Internal Medicine Department, Medicine College, University of Kufa, P.O. 21, Kufa, Najaf, Iraq.
Radiology Department, Medicine College, University of Kufa, Najaf, Iraq.
Acta Diabetol. 2020 May;57(5):605-611. doi: 10.1007/s00592-019-01465-9. Epub 2019 Dec 20.
To investigate the association of obesity measured by body mass index (BMI) versus pericardial fat volume (PFV) measured by multi-detector computed tomography (MDCT) with coronary atherosclerotic markers (coronary artery calcium score (CAC), coronary stenosis severity and coronary plaque presence) in patients with type 2 diabetes mellitus (DM).
Among 496 patients with suspected coronary artery disease who underwent 64-slice MDCT angiography to exclude occlusive coronary artery disease, 102 patients with DM were enrolled in the present study.
PFV showed a significant association with CAC (r = 0.2, P = 0.01) and significant coronary artery stenosis [PFV median (IQR) = 75 (51-136) in patients with coronary stenosis < 50% versus PFV median (IQR) = 113 (68-140) in patients with coronary stenosis ≥ 50%, P = 0.01] while there was no significant association of PFV with coronary plaque presence (PFV median (IQR) = 84 (56-140) in patients without plaque versus PFV median (IQR) = 109 (70-136) in patients with plaque presence, P = 0.4). The association between PFV with CAC persisted after adjustment for conventional cardiac risk factors. BMI showed no significant association with CAC, coronary stenosis severity and coronary plaque presence (P > 0.05).

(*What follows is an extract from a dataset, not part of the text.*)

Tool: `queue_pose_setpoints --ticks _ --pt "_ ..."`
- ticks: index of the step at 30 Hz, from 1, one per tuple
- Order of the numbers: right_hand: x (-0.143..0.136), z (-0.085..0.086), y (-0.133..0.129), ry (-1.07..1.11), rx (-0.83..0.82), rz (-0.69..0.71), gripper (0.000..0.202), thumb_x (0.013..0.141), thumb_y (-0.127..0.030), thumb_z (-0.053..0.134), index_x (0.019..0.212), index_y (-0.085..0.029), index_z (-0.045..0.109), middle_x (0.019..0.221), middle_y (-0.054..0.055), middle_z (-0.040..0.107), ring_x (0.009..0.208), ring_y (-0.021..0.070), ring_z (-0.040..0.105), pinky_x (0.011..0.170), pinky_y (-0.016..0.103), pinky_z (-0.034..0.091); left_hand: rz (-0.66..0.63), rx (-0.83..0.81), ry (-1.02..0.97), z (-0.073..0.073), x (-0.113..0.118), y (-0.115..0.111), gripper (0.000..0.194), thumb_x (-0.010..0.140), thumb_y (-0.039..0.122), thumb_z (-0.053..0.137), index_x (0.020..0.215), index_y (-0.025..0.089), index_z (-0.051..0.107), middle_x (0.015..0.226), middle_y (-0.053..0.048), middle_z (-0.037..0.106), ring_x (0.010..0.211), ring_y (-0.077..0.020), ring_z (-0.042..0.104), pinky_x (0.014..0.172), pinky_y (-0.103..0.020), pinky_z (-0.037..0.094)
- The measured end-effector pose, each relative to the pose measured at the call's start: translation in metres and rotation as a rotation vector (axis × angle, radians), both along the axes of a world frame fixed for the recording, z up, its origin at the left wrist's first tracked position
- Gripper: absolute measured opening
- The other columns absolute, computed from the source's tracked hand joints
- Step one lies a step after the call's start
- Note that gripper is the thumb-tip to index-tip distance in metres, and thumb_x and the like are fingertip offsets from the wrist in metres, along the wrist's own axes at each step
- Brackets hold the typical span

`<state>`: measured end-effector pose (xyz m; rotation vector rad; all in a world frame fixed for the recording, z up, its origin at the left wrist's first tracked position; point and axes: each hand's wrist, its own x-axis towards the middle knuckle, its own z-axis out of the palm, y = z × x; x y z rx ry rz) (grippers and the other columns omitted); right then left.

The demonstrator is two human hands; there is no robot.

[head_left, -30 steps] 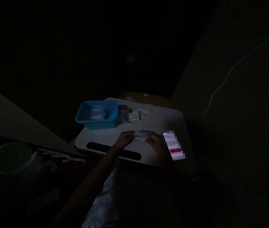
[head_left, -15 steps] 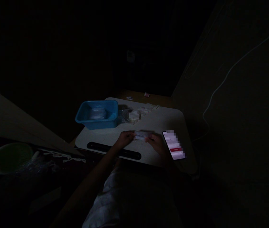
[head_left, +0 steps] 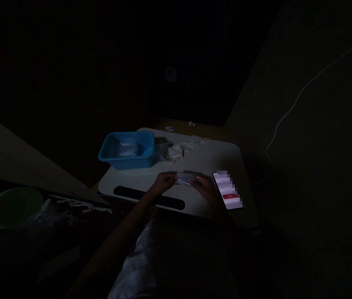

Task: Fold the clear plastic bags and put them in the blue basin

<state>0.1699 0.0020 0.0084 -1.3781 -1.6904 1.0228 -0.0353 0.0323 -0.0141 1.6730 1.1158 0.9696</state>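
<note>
Between my hands, just over the white table (head_left: pixel 226 160), a small clear plastic packet (head_left: pixel 184 178) is stretched flat; its contents are too dark to make out. My left hand (head_left: pixel 165 180) pinches its left end. At the other end my right hand (head_left: pixel 201 184) grips it with closed fingers. Beyond the left hand stands a blue plastic basin (head_left: pixel 126 161) with several clear wrapped packets (head_left: pixel 127 148) in it. Crumpled whitish wrappers or cloth pieces (head_left: pixel 177 151) lie behind the packet, beside a clear plastic bag (head_left: pixel 164 150).
A lit phone (head_left: pixel 228 191) lies on the table right of my right hand. A dark slot (head_left: pixel 147 197) runs along the front edge. At far left is a green basket (head_left: pixel 14 207). A white cable (head_left: pixel 277 124) hangs on the right wall. The room is very dark.
The packet has tilted slightly between my fingers, its lower edge now showing as a bright line. Both hands remain in nearly the same place.
</note>
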Motion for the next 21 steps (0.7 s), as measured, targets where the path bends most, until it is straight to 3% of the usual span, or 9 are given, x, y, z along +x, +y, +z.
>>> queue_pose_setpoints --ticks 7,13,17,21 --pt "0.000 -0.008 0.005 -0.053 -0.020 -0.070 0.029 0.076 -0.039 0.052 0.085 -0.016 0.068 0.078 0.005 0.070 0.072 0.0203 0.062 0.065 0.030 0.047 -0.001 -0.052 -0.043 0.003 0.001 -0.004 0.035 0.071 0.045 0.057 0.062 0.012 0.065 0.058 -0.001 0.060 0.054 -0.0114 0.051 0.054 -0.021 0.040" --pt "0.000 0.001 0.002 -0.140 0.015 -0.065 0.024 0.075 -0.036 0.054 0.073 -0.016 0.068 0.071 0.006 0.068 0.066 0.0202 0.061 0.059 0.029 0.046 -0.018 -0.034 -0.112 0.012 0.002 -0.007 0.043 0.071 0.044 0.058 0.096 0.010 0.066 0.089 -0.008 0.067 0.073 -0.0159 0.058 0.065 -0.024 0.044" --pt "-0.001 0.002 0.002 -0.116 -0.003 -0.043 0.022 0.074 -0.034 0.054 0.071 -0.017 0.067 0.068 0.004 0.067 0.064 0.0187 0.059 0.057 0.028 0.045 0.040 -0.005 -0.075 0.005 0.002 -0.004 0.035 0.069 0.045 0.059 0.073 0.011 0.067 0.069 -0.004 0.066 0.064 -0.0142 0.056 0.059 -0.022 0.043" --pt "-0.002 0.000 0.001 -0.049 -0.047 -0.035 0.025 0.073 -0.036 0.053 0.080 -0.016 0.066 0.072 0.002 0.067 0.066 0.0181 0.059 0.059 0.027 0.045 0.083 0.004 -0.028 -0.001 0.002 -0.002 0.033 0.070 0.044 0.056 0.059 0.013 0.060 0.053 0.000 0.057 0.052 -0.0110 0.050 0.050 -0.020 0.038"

PFV was independently associated with CAC in diabetic patients. PFV, rather than obesity measured by BMI, could be used as an imaging biomarker for assessing coronary atherosclerotic burden in patients with DM.

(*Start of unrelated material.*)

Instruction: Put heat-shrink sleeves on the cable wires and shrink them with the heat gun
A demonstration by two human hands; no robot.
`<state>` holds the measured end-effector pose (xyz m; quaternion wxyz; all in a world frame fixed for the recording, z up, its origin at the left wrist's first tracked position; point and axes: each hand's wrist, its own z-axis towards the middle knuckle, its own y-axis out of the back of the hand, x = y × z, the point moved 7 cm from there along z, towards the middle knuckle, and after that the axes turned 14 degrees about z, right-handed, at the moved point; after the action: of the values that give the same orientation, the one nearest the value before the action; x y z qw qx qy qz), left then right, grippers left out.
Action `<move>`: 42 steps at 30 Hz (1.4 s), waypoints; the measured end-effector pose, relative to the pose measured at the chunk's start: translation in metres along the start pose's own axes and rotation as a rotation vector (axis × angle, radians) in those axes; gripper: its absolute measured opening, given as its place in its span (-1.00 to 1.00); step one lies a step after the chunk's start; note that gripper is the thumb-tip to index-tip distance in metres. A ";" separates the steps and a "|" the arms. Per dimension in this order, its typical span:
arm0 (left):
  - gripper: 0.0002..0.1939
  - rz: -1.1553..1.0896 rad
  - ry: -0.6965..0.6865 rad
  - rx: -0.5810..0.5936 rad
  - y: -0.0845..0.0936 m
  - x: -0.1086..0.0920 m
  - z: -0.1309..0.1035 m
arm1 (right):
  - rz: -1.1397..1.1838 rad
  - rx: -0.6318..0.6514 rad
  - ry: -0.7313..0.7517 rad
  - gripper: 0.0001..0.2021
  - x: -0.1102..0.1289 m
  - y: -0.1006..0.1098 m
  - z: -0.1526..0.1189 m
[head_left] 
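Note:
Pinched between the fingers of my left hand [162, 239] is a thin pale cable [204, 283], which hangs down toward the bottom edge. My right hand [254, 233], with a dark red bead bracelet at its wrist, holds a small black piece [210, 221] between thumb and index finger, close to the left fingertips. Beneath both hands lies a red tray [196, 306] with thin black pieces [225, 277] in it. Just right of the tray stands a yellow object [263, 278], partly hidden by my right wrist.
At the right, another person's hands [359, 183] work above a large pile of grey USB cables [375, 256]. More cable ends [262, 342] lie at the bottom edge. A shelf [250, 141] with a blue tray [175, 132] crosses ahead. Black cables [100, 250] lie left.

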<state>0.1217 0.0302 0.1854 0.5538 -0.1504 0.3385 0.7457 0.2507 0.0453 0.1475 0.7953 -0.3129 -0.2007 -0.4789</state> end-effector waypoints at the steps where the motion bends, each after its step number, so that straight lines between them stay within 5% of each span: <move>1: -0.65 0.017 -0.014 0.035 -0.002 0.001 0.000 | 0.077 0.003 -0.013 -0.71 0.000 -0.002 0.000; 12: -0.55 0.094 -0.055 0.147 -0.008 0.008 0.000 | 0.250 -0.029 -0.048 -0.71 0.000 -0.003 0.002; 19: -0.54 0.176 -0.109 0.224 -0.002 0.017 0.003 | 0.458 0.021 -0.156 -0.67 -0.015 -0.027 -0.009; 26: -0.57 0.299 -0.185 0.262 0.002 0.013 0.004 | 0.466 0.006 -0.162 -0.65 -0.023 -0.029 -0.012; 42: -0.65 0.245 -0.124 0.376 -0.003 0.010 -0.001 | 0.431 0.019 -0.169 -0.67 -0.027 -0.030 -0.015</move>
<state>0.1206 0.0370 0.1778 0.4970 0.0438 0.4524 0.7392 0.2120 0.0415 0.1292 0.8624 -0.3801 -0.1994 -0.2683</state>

通过多排螺旋 CT(MDCT)测量体质量指数(BMI)和心包脂肪体积(PFV),探讨肥胖与 2 型糖尿病患者冠状动脉粥样硬化标志物(冠状动脉钙化积分(CAC)、冠状动脉狭窄严重程度和冠状动脉斑块存在)的相关性。
在 496 例疑似冠心病患者中,有 102 例 2 型糖尿病患者接受了 64 层 MDCT 血管造影以排除阻塞性冠状动脉疾病,对这些患者进行了研究。
PFV 与 CAC 呈显著相关性(r=0.2,P=0.01),与显著的冠状动脉狭窄也呈显著相关性[PFV 中位数(IQR)=50%狭窄患者 75(51-136)比 PFV 中位数(IQR)=50%狭窄患者 113(68-140),P=0.01],但与冠状动脉斑块存在无显著相关性(PFV 中位数(IQR)=无斑块患者 84(56-140)比 PFV 中位数(IQR)=有斑块患者 109(70-136),P=0.4)。校正传统心脏危险因素后,PFV 与 CAC 的相关性仍然存在。BMI 与 CAC、冠状动脉狭窄严重程度和冠状动脉斑块存在均无显著相关性(P>0.05)。
PFV 与糖尿病患者的 CAC 独立相关。PFV 而不是 BMI 可作为评估糖尿病患者冠状动脉粥样硬化负担的影像学生物标志物。